Assignment: For each line below that includes the string "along", show the whole line.

Information supplied:
==============================

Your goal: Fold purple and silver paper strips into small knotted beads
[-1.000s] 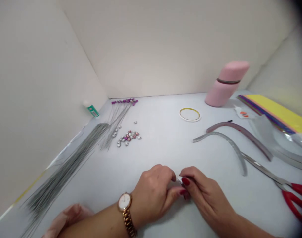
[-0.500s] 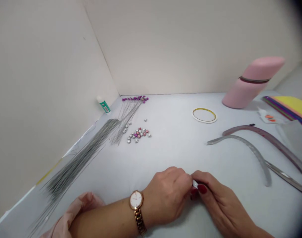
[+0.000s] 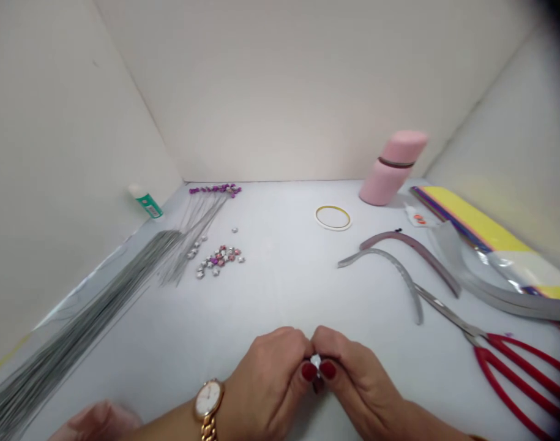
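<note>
A small silvery-white piece (image 3: pixel 316 362) is pinched between both hands at the lower middle. My left hand (image 3: pixel 275 376), below a gold watch on the wrist, closes its thumb and fingers on the piece's left side. From the right, my right hand (image 3: pixel 355 376) pinches the same piece, its knuckles nearly touching the left ones. Most of the piece is hidden by the fingertips. Small folded stars (image 3: pixel 220 257) in silver, pink and purple lie in a pile beyond the hands, to the left.
Thin wires (image 3: pixel 91 318) lie at left, near purple-tipped stems (image 3: pixel 215 190) and a glue stick (image 3: pixel 146 203). A ring (image 3: pixel 333 218) and a pink bottle (image 3: pixel 390 171) stand farther back. Right: curved grey strip (image 3: pixel 399 269), red-handled scissors (image 3: pixel 472 331), coloured sheets (image 3: pixel 491 229).
The view has swung right, bringing the scissors' red handles into sight. My left thumb now shows on the piece, and more of the piece is visible between both thumbs.
</note>
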`<state>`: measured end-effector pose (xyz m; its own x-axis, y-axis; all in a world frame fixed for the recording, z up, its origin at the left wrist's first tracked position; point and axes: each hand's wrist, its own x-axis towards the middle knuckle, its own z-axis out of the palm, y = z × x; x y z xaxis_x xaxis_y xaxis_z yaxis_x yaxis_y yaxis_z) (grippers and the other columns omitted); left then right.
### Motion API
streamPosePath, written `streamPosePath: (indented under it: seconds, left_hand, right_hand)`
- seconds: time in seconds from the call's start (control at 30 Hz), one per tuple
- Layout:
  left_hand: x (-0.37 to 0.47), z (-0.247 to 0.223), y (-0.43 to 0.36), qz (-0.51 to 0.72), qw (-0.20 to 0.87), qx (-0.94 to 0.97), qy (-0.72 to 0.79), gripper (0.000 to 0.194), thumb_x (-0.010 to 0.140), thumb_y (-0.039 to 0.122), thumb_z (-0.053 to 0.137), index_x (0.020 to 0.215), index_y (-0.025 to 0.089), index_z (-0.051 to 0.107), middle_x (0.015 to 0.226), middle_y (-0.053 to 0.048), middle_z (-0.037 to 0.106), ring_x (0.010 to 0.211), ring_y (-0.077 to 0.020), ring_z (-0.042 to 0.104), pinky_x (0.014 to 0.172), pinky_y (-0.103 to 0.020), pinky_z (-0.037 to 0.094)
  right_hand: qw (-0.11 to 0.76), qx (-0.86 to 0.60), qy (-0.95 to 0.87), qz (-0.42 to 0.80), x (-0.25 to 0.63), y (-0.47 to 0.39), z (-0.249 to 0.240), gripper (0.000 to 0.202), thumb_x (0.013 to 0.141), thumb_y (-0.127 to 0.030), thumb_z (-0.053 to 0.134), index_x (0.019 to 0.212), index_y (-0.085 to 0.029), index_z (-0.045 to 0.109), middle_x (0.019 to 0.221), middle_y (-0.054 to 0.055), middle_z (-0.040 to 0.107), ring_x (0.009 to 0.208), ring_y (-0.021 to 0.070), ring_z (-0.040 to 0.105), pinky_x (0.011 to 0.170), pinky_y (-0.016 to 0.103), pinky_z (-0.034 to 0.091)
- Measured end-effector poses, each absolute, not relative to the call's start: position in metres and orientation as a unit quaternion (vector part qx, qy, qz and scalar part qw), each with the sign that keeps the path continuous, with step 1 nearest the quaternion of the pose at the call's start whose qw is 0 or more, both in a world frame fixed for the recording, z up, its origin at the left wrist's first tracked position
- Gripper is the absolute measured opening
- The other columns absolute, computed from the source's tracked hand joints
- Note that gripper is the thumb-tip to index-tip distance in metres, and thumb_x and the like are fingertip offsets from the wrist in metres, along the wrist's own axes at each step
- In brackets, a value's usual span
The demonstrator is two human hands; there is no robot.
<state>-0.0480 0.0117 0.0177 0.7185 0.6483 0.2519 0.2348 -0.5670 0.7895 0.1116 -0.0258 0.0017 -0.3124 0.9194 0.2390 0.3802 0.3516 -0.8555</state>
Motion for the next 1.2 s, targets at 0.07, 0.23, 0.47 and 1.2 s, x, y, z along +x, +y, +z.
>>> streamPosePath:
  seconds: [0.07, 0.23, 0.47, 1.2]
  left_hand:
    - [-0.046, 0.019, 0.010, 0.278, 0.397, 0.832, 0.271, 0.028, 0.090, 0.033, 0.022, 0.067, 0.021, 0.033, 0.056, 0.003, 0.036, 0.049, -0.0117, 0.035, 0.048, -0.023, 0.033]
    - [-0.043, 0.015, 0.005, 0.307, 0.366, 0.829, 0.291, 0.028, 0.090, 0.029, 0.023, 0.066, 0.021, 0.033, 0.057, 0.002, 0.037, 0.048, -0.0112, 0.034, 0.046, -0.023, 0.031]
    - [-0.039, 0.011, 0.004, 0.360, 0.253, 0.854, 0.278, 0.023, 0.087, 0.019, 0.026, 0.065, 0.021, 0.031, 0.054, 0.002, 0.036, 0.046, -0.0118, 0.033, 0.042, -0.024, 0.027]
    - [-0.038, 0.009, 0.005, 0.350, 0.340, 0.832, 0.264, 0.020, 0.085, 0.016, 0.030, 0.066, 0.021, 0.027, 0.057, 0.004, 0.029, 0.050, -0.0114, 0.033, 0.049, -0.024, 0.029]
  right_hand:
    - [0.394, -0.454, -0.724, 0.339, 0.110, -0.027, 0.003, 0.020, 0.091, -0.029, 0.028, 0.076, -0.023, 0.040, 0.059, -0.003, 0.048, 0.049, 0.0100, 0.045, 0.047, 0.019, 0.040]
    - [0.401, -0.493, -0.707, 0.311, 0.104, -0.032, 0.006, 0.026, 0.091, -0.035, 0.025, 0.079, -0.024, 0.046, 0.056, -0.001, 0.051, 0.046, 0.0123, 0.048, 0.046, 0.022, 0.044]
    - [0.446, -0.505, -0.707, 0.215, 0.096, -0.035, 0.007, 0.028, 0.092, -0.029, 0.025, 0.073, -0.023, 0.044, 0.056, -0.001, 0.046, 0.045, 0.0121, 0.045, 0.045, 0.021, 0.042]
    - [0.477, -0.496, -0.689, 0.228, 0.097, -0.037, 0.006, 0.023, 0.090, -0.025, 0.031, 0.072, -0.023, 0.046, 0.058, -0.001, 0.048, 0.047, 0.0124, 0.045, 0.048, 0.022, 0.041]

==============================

Output below:
- Note that gripper is the thumb-tip to index-tip distance in metres, and thumb_x and the like are fingertip offsets from the wrist in metres, along the wrist's own axes at each step
Motion for the next 1.2 s, targets at 0.07, 0.23, 0.47 and 1.2 s, x, y, z along +x, +y, +z.

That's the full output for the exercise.